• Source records
#####
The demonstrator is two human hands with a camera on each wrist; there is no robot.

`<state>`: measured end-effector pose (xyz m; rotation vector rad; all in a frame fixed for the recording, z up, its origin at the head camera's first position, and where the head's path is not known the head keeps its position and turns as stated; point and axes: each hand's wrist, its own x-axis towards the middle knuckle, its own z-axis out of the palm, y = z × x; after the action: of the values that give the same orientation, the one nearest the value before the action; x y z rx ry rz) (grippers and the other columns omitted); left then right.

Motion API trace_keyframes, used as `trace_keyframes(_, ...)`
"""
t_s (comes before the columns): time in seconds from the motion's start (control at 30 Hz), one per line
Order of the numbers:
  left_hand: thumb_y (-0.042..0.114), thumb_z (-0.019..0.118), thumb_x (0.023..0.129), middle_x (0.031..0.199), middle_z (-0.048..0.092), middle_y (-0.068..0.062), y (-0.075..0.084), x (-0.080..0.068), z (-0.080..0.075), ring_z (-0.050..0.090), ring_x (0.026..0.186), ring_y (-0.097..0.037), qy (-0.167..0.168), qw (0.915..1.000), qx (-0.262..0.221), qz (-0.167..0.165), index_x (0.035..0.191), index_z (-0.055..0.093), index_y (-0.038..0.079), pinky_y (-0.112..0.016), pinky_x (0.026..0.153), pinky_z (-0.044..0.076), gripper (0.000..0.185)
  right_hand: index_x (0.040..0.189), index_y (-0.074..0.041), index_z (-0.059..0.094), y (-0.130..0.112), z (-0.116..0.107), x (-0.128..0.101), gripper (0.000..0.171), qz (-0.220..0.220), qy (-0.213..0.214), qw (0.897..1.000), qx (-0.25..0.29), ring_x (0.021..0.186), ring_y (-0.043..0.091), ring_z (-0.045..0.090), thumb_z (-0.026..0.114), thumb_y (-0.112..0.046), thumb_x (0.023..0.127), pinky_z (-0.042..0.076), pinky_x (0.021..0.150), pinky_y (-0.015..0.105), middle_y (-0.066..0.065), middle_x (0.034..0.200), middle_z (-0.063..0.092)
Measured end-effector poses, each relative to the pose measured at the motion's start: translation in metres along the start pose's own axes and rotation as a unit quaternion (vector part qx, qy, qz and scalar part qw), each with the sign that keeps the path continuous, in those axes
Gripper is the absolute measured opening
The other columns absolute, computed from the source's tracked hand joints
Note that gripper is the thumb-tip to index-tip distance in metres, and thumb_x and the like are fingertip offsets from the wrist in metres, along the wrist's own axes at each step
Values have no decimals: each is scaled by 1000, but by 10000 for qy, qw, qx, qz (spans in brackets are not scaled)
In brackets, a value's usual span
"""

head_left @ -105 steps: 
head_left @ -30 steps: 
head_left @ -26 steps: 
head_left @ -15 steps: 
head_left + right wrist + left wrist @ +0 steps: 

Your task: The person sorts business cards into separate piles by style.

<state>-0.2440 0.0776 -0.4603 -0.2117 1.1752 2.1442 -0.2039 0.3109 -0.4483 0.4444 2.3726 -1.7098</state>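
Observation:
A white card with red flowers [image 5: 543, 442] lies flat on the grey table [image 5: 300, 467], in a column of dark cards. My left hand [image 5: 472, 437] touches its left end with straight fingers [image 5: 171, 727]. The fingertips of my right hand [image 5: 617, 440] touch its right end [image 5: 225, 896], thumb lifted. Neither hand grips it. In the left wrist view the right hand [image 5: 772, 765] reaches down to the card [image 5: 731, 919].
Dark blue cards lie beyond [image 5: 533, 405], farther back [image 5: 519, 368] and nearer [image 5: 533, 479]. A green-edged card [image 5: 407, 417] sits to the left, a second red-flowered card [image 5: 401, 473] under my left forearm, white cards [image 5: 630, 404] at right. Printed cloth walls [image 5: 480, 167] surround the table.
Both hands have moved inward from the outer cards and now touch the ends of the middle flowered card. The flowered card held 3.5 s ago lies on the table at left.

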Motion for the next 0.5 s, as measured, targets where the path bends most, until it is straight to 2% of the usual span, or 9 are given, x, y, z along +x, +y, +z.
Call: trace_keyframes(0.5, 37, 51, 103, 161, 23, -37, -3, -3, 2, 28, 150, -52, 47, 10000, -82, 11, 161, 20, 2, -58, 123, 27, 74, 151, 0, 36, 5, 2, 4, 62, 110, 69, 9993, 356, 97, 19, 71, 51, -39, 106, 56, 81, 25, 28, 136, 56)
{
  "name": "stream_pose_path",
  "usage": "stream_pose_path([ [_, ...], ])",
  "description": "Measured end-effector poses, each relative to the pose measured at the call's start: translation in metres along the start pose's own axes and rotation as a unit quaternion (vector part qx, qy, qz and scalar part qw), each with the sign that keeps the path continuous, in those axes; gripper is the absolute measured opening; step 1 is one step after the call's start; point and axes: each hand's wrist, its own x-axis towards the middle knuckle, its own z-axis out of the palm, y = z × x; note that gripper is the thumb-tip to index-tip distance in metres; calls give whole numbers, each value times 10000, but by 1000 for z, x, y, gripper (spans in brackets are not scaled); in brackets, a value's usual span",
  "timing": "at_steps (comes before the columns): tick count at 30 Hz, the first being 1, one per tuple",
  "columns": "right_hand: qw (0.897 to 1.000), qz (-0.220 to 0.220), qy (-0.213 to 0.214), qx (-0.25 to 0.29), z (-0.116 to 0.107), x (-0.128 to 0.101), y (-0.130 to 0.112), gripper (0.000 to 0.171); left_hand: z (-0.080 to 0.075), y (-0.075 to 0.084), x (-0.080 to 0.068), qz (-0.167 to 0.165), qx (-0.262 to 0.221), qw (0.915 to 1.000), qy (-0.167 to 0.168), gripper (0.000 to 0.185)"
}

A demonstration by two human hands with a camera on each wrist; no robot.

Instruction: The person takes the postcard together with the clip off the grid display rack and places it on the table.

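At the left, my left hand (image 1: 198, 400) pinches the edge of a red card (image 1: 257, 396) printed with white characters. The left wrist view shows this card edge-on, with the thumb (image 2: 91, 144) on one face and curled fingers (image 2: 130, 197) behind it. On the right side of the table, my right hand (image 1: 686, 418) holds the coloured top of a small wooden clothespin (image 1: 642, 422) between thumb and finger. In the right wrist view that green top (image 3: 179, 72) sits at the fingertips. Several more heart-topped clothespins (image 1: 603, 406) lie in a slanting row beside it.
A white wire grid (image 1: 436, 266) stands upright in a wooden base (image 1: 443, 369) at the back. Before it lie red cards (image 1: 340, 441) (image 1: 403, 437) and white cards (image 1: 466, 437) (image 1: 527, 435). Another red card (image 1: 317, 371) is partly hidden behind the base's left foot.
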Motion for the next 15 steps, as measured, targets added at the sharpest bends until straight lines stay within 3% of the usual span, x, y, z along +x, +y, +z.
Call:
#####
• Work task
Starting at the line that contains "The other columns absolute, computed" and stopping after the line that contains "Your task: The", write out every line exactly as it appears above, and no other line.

• Task result
The other columns absolute, computed from the source's tracked hand joints
Note that gripper is the thumb-tip to index-tip distance in metres, and thumb_x and the like are fingertip offsets from the wrist in metres, along the wrist's own axes at each step
Values have no decimals: each is scaled by 1000, but by 10000 for qy, qw, qx, qz (spans in brackets are not scaled)
In brackets, a value's usual span
"""

head_left @ -105 steps: 
head_left @ -30 steps: 
head_left @ -26 steps: 
head_left @ -15 steps: 
head_left + right wrist + left wrist @ +0 steps: 

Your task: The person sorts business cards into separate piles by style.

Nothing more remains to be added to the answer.